## Strings


In Python, a string is a sequence of characters enclosed in single quotes ('...') or double quotes ("..."). Strings are one of the most commonly used data types in Python, and they can be used to represent text, numbers, or any other type of data that can be represented as a sequence of characters.

Strings are immutable, which means that once a string is created, its contents cannot be changed. However, you can create a new string by concatenating two or more strings together.

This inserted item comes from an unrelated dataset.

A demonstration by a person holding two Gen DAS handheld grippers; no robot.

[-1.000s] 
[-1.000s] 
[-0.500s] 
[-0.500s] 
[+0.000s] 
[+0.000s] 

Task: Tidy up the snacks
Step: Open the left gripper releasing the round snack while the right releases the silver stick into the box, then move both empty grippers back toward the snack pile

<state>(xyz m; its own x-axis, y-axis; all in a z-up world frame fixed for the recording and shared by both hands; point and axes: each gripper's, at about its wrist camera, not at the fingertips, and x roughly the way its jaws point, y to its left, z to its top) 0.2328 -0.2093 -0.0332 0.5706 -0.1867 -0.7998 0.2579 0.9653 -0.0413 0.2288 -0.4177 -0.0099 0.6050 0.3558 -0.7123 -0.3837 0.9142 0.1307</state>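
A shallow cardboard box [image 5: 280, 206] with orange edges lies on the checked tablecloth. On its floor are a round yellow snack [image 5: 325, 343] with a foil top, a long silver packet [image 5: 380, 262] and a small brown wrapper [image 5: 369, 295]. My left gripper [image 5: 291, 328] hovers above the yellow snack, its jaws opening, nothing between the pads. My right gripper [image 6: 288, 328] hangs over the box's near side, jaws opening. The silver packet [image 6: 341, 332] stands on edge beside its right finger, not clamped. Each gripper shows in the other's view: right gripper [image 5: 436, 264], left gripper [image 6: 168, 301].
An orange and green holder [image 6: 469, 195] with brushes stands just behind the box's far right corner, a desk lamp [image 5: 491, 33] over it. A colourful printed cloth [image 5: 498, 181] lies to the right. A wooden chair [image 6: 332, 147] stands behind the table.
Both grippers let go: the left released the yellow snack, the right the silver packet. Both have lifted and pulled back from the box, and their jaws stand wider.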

Strings are a sequence type, but they are more specialized than generic sequences.
* String is a homogeneous type
* Each element of it is a single character
* They have a lot of string related functionality, available

### How computer encodes characters (ASCI & Unicode)


#### ASCI
ASCII (American Standard Code for Information Interchange) is a character encoding standard that assigns a unique numerical value to each character in the English alphabet, as well as to other characters commonly used in computer systems, such as punctuation marks and control codes. In the ASCII encoding scheme, each character is represented by a 7-bit binary number, which can be easily translated into a decimal or hexadecimal value.

ASCII was first published in 1963 by the American Standards Association, and it quickly became the dominant character encoding scheme for computers and communication systems in the United States and other English-speaking countries. ASCII includes codes for 128 characters, which is sufficient to represent all the letters, numbers, and other symbols used in the English language, as well as some control codes for communication and formatting purposes.

The ASCII encoding scheme has been widely adopted by computer systems and programming languages, and it is still widely used today. For example, when you type a character on your keyboard, the computer translates that character into its corresponding ASCII code before storing it in memory or displaying it on the screen. Similarly, when you write a program in a programming language such as Python, you can use ASCII codes to represent characters in your code.

Here are some examples of ASCII codes for commonly used characters:

- The letter 'A' has an ASCII code of 65 (binary 01000001)
- The digit '0' has an ASCII code of 48 (binary 00110000)
- The space character has an ASCII code of 32 (binary 00100000)
- The exclamation mark has an ASCII code of 33 (binary 00100001)
- The dollar sign has an ASCII code of 36 (binary 00100100)

Overall, ASCII is an important standard for character encoding in computer systems, and it has paved the way for other encoding schemes that support a wider range of characters and scripts. However, ASCII is limited to the English language and does not include characters used in other languages, such as accented letters or non-Latin scripts. For this reason, other encoding schemes, such as Unicode, have been developed to support a wider range of characters and scripts.

#### Unicode

Unicode is a character encoding standard that was developed to support the representation of text in all the world's writing systems. Unlike earlier character encoding schemes such as ASCII, which were limited to the English language and a few other Western European languages, Unicode includes characters from all the world's scripts, including Latin, Greek, Cyrillic, Arabic, Hebrew, Chinese, Japanese, and many others. Unicode provides a unique code point for each character, which can be represented using a variety of encoding schemes, including UTF-8, UTF-16, and UTF-32.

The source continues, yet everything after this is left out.